Avoid Polling Devices

A device driver should avoid polling its device unless absolutely necessary, and should never use a whole time-slice for polling. Polling a device is an expensive operation that makes any operating system compute-bound within the polling driver. A device driver that does much polling interferes with I/O operations on other devices and can make the system slow and unresponsive to users.

Recently developed devices, which are as technologically advanced as the processors on which Windows is designed to run, seldom require a driver to poll its device, either to ensure that the device is ready to start an I/O operation or that an operation is complete.

Nevertheless, some devices still in use were designed to work with old processors, which had narrow data buses, slow clock rates, and single-user, single-tasking operating systems that did synchronous I/O. Such devices might require polling or some other means of waiting for the device to update its registers.

Although it might seem logical to solve a slow-device problem by coding a simple loop that increments a counter, thereby "wasting" a minimum interval while the device updates registers, such a driver is unlikely to be portable across Windows platforms.
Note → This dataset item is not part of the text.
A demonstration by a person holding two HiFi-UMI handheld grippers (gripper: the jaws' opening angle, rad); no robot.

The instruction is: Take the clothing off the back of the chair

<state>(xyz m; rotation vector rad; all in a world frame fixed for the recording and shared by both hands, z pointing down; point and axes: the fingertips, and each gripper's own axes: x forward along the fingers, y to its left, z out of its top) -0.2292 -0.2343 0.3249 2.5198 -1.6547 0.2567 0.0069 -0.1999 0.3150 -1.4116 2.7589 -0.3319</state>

The loop counter maximum would require customization for each platform. Furthermore, if the driver is compiled with a good optimizing compiler, the compiler might remove the driver's counter variable and the loop(s) where it is incremented.
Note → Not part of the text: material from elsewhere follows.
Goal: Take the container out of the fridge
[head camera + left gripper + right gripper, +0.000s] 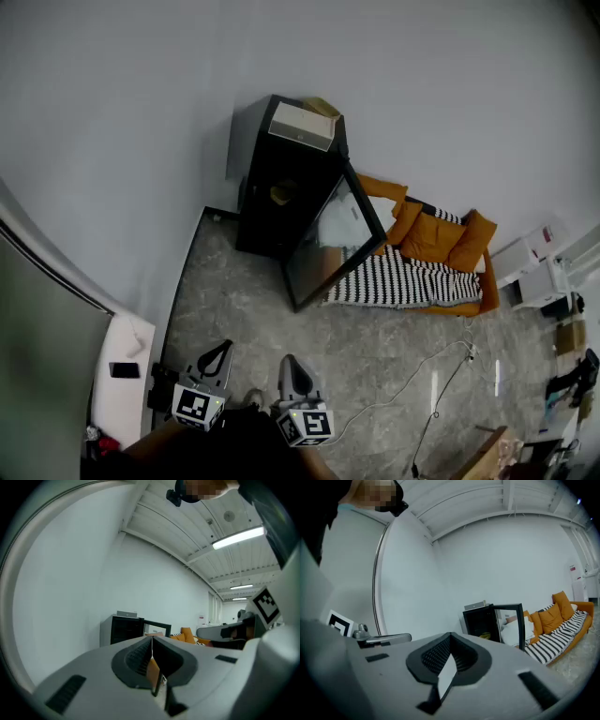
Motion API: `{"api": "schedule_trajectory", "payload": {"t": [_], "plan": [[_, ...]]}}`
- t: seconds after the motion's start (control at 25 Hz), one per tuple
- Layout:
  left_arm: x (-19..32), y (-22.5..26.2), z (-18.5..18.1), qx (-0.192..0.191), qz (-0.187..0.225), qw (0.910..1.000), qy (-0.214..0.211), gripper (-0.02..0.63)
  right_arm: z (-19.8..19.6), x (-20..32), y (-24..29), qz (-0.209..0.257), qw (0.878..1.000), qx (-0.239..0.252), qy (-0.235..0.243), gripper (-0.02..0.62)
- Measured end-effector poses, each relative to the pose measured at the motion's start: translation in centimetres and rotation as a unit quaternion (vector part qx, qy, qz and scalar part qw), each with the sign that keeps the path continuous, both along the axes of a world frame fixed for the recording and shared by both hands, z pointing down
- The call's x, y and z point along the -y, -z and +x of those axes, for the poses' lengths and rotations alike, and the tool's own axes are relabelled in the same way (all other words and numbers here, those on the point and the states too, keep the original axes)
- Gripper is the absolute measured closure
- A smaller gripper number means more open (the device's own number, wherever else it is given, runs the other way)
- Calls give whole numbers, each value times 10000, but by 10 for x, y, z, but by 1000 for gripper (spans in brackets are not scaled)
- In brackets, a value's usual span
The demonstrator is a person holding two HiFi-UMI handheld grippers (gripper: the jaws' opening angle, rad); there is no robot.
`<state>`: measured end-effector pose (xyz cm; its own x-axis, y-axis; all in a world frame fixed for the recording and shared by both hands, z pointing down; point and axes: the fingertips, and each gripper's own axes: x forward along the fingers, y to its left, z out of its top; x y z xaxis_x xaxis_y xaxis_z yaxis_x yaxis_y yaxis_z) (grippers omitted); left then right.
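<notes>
A black fridge [274,192] stands against the far wall with its glass door [330,242] swung open toward me. On a shelf inside sits a small yellowish container [282,194], also visible as the yellowish container [487,635] in the right gripper view. Both grippers hang low and close to my body, well short of the fridge. My left gripper [221,348] is shut with nothing in it, as is my right gripper [290,362]. The left gripper [152,639] points at the fridge [123,629]; the right gripper [450,635] points left of the fridge [483,620].
A cardboard box [302,125] lies on top of the fridge. An orange sofa [433,239] with a striped blanket [403,279] stands right of the open door. A white cable [412,394] trails over the grey floor. A white table [120,367] is at my left.
</notes>
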<state>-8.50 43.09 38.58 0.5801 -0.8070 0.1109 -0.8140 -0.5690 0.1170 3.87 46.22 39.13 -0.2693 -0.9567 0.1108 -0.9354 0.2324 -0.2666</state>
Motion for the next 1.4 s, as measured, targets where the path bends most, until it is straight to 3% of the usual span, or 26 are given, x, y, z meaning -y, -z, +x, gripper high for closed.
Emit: {"api": "schedule_trajectory", "payload": {"t": [0.52,1.12,1.4], "plan": [[3,-7,-21,-25,-49,10000,-70,601,-17,8,0,-38,9999,66,-143,595],[28,-26,-81,-133,-188,9997,-36,601,-55,33,-27,-374,9978,-150,-524,595],[71,-43,-78,-58,-380,9992,129,601,-36,87,-29,-235,9979,-108,-602,595]]}}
Note   Follow this implementation guideline if the driver must stall while the device hardware updates state:

A driver can call KeStallExecutionProcessor before it reads device registers. The driver should minimize the interval it stalls and should, in general, specify a stall interval no longer than 50 microseconds.

The granularity of a KeStallExecutionProcessor interval is one microsecond.

If the device frequently requires more than 50 microseconds to update state, consider setting up a device-dedicated thread in the driver.